Strategy & GTM

TAM, SAM, SOM

Three concentric circles of market opportunity. Total Addressable Market (TAM) is everyone who could buy, Serviceable Addressable Market (SAM) is everyone you could reach, and Serviceable Obtainable Market (SOM) is what you can realistically capture.

TAM, SAM, SOM: From Fantasy to Reality

TAM is the dream. SAM is the opportunity. SOM is the plan. Every pitch deck has a TAM slide showing billions of dollars. Investors care more about your SOM — the slice you can realistically capture in the next 3-5 years. If your TAM is $10B but your SOM is $20M, your market size slide needs more work.

The Three Layers

TAM (Total Addressable Market): If every potential buyer on Earth purchased your product, how much revenue would that generate?

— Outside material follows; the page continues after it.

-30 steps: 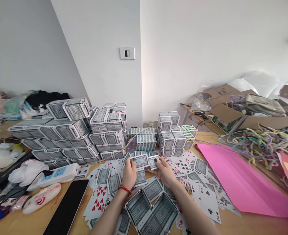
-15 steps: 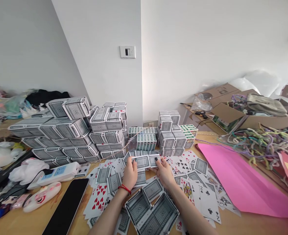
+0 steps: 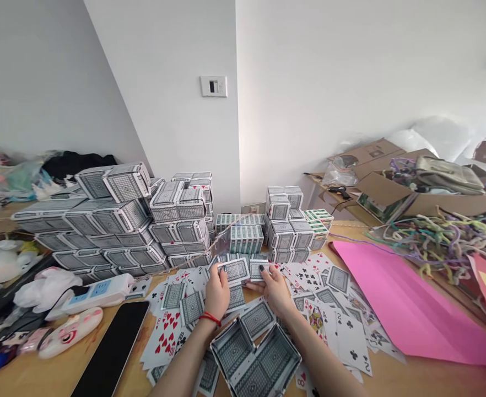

SAM (Serviceable Addressable Market): Of that total, which portion can you actually serve given your product, pricing, geography, and go-to-market?

SOM (Serviceable Obtainable Market): Of your SAM, what can you realistically capture given competition, sales capacity, and brand awareness?

The Bottom-Up Approach

Count potential customers, not market dollars. How many companies match your ICP? What percentage can you reach? What is your expected win rate? Multiply by your ACV. This produces a SOM grounded in reality rather than industry analyst projections.

When TAM Expands

The best SaaS companies expand their TAM over time by adding products, entering new segments, or moving upmarket. Snowflake started in data warehousing (smaller TAM) and expanded into data sharing, data science, and applications (much larger TAM). Your initial TAM is not your permanent ceiling.

Frequently Asked Questions

How do you calculate TAM for B2B SaaS?

Two approaches: top-down (industry reports and total market value) and bottom-up (number of potential customers x your ACV). Bottom-up is more credible because it is grounded in your actual pricing and target market. If there are 50,000 companies that fit your ICP and your average ACV is $20K, your TAM is $1B.

What is a good TAM for a VC-backed SaaS company?

VCs typically want to see a TAM of $1B+ to believe the company can reach $100M+ ARR. But TAM alone does not matter — what matters is your credible path to capturing a meaningful share. A $500M TAM where you have a clear path to 10% share is more compelling than a $10B TAM where your path is unclear.